**ASSIGNMENT**. Repeat the data word for word and skip the pictures.

__________________________________________________

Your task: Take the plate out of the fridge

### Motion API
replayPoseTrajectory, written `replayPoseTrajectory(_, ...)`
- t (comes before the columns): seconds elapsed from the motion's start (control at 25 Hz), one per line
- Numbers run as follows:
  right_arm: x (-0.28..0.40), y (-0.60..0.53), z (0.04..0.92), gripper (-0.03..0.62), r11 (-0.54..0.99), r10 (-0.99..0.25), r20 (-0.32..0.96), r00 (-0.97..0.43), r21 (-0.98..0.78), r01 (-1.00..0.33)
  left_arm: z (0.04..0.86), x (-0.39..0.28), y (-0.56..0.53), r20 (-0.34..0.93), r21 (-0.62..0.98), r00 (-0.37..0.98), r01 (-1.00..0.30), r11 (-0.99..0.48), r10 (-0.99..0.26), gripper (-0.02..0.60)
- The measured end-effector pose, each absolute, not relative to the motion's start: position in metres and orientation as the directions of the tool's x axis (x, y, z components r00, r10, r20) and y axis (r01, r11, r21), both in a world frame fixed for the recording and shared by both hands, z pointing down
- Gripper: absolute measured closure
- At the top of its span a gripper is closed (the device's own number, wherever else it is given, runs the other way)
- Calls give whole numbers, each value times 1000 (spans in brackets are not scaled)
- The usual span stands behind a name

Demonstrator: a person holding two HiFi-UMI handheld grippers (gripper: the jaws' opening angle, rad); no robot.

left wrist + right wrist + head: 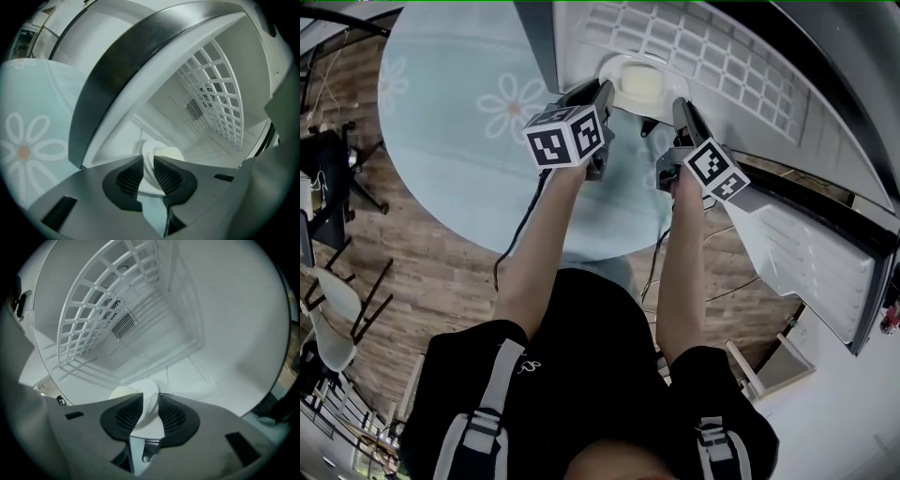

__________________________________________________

**RESPONSE TO THIS TASK**.
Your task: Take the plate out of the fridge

### Motion API
replayPoseTrajectory, written `replayPoseTrajectory(_, ...)`
- t (comes before the columns): seconds elapsed from the motion's start (control at 25 Hz), one per line
- Numbers run as follows:
  right_arm: x (-0.28..0.40), y (-0.60..0.53), z (0.04..0.92), gripper (-0.03..0.62), r11 (-0.54..0.99), r10 (-0.99..0.25), r20 (-0.32..0.96), r00 (-0.97..0.43), r21 (-0.98..0.78), r01 (-1.00..0.33)
  left_arm: z (0.04..0.86), x (-0.39..0.28), y (-0.56..0.53), r20 (-0.34..0.93), r21 (-0.62..0.98), r00 (-0.37..0.98), r01 (-1.00..0.30), r11 (-0.99..0.48), r10 (-0.99..0.26), gripper (-0.02..0.60)
- The measured end-effector pose, each absolute, not relative to the motion's start: position in metres and orientation as the directions of the tool's x axis (x, y, z components r00, r10, r20) and y axis (r01, r11, r21), both in a world frame fixed for the recording and shared by both hands, z pointing down
- Gripper: absolute measured closure
- At the top of its span a gripper is closed (the device's own number, wherever else it is given, runs the other way)
- Calls give whole numbers, each value times 1000 (spans in brackets are not scaled)
- The usual span stands behind a name

Demonstrator: a person holding two HiFi-UMI handheld grippers (gripper: the jaws' opening angle, rad); no robot.

left wrist + right wrist + head: 

The response to the exercise is complete.